[Input data Boundary: Start]

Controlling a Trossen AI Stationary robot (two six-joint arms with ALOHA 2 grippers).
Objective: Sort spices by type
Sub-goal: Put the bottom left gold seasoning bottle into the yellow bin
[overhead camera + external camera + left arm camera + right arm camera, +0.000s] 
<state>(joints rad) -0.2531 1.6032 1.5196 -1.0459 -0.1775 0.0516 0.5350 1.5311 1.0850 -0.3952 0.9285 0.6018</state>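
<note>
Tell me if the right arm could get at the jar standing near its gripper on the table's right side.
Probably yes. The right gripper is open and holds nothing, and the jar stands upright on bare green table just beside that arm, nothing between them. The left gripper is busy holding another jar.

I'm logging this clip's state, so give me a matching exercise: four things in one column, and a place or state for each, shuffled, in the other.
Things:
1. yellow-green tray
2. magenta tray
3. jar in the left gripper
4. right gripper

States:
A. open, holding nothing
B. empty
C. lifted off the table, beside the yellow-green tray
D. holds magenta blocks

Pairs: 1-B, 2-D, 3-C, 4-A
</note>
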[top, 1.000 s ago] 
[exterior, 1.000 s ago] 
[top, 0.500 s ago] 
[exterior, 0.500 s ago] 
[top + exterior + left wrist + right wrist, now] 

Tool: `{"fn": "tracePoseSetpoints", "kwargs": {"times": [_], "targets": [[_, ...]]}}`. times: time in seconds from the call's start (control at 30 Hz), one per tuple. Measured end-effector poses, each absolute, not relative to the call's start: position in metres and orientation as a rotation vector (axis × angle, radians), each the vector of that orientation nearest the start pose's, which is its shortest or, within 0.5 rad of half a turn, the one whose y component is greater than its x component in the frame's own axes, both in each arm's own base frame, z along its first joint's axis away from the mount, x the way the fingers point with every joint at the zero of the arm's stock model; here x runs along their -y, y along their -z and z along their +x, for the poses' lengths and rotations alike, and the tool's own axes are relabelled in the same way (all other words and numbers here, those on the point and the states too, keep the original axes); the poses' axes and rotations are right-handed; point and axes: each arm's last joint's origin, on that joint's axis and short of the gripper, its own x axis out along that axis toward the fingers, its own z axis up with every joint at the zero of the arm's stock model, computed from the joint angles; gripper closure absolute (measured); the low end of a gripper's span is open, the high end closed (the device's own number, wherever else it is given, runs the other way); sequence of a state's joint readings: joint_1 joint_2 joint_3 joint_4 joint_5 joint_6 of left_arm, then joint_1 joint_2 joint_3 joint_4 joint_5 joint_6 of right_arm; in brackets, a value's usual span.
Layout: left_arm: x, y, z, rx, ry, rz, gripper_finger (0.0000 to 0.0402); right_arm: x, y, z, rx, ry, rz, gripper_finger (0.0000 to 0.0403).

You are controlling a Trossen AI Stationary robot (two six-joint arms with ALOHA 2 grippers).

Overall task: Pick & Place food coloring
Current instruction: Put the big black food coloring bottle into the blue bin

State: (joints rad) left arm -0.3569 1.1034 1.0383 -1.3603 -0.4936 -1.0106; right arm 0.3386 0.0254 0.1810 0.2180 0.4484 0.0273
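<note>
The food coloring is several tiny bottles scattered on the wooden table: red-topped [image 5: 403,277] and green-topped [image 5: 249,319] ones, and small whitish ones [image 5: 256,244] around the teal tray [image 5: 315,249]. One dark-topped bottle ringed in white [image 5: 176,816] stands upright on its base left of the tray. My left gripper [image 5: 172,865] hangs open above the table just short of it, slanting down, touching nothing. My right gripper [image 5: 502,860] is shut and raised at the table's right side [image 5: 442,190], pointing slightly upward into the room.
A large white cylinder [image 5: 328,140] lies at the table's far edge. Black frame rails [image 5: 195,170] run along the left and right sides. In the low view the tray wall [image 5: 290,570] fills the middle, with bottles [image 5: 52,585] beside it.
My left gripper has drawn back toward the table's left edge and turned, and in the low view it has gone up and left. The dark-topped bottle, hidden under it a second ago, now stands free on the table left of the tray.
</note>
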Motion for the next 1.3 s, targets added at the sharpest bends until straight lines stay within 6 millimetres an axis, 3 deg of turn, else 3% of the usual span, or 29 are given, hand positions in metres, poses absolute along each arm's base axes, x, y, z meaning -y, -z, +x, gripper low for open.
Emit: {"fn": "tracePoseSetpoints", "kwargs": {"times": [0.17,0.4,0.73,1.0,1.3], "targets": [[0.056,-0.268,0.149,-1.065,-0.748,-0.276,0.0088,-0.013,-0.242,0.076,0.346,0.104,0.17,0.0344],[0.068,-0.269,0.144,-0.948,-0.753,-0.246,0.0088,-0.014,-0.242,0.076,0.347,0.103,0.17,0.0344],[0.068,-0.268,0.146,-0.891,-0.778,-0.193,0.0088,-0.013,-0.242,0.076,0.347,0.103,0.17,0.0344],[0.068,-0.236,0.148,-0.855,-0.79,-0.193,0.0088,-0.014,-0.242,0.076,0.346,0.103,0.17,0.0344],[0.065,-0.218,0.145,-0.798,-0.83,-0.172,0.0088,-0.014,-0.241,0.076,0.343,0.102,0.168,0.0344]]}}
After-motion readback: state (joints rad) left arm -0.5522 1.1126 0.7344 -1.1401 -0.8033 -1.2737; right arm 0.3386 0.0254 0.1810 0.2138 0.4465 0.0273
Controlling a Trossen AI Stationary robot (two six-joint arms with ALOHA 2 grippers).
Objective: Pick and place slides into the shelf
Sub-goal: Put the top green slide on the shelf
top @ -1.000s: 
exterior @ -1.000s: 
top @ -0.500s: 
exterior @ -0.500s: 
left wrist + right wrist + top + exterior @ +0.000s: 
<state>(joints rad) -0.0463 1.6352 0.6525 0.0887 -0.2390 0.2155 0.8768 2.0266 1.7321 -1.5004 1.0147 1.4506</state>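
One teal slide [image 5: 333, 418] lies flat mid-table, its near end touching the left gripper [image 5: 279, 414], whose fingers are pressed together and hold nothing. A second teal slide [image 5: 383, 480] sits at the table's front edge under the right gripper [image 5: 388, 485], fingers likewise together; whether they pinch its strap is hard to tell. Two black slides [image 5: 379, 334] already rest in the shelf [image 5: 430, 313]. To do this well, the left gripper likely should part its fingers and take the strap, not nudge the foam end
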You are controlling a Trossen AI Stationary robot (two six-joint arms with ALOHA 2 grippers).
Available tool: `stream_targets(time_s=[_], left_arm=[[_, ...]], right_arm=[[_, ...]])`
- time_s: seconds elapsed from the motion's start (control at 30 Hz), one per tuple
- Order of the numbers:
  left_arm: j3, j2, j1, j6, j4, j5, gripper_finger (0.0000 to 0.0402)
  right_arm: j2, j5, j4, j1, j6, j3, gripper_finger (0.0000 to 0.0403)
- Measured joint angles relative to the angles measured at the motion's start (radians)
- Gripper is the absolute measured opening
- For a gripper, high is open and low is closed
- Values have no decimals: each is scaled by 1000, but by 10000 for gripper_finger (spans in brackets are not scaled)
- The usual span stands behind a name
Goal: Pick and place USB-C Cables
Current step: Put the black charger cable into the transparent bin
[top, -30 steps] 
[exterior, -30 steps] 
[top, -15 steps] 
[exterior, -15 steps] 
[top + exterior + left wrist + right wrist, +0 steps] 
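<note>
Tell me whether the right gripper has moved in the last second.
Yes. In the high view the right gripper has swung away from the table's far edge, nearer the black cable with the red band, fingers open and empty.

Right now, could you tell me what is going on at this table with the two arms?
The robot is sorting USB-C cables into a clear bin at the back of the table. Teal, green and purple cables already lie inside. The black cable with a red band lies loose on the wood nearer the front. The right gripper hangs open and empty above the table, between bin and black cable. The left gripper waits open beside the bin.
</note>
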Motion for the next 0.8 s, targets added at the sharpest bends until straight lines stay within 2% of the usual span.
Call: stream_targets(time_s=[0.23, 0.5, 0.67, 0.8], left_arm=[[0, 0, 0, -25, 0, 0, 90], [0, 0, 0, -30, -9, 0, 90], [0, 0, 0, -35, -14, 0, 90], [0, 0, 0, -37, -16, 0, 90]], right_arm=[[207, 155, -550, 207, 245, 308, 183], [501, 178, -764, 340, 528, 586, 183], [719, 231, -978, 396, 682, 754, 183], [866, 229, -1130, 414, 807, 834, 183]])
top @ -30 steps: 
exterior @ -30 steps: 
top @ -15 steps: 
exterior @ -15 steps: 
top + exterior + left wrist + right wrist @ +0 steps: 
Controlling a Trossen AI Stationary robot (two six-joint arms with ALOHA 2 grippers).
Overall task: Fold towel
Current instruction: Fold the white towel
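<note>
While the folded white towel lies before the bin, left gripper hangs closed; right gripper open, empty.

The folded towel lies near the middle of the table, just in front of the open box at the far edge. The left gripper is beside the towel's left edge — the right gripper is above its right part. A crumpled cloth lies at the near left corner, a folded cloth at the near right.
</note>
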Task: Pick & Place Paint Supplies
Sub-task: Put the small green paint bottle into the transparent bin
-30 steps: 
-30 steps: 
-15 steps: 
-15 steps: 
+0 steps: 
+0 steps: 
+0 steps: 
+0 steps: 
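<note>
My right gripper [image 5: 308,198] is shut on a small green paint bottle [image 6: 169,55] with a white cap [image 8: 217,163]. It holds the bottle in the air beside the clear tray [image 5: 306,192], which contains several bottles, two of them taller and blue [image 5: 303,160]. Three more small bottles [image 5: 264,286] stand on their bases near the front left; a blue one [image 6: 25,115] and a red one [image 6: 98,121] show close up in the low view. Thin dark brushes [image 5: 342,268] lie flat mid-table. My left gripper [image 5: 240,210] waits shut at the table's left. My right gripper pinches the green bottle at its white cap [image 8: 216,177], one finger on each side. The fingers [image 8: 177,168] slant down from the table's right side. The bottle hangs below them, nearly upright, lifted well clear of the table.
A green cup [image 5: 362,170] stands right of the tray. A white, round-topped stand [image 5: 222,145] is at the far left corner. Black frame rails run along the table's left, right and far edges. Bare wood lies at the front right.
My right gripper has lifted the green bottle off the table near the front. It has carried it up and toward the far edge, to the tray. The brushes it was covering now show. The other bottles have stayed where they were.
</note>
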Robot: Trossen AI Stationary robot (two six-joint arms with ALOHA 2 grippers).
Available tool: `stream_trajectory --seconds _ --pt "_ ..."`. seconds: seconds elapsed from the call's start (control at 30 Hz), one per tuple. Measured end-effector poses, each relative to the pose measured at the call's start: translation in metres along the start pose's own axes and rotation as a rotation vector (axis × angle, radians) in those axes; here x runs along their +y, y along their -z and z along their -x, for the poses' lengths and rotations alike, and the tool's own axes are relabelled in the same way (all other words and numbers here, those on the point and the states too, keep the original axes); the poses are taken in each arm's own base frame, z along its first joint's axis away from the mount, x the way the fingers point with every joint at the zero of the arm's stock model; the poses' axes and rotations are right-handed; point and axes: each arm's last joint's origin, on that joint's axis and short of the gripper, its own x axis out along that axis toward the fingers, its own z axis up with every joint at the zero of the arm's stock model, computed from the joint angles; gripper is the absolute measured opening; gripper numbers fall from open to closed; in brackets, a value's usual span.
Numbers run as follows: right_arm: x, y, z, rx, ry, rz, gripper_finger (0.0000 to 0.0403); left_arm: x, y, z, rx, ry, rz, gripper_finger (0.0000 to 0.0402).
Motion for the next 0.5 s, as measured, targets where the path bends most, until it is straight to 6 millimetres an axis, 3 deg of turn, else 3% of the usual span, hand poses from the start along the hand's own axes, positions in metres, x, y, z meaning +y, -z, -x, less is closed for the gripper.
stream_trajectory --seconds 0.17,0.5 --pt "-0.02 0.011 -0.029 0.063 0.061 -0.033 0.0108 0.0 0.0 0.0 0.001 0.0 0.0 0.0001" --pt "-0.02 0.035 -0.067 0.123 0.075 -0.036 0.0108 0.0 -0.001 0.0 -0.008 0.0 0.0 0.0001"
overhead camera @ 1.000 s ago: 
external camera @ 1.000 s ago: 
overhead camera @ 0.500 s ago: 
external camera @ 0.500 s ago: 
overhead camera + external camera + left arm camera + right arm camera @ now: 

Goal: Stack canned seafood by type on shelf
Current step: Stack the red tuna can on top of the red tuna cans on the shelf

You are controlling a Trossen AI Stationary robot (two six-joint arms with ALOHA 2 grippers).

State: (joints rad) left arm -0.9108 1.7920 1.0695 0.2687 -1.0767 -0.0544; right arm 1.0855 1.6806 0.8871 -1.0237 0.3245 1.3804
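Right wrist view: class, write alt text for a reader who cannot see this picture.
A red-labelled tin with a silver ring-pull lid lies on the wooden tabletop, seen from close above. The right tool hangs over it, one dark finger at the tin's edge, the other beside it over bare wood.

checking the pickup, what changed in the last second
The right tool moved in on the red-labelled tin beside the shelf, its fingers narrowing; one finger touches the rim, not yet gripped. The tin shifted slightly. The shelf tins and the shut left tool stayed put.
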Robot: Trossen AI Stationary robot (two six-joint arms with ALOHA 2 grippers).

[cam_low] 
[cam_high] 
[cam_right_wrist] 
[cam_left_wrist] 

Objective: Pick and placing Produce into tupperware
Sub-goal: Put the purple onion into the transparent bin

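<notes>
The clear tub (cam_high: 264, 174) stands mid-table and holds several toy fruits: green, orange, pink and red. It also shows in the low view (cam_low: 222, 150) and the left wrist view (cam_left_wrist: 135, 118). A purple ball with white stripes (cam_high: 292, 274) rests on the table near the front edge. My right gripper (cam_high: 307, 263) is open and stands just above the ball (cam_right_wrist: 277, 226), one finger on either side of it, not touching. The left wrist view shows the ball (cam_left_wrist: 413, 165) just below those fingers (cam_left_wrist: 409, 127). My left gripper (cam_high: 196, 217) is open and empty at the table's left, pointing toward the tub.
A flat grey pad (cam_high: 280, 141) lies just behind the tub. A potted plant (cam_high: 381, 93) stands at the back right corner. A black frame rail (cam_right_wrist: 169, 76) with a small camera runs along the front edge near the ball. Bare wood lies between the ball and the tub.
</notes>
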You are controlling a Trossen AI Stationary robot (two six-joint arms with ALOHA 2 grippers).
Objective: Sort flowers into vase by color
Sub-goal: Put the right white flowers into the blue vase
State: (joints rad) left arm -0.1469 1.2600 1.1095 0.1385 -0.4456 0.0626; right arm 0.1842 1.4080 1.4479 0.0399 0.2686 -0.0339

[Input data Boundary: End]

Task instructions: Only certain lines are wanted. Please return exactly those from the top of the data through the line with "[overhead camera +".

Exercise answer:
Controlling a Trossen AI Stationary robot (two six-joint arms with ALOHA 2 grippers).
Objective: Sort spices by type
Sub-goal: Put the bottom left gold seasoning bottle into the yellow bin
[overhead camera + external camera + left arm camera + right arm camera, +0.000s] 

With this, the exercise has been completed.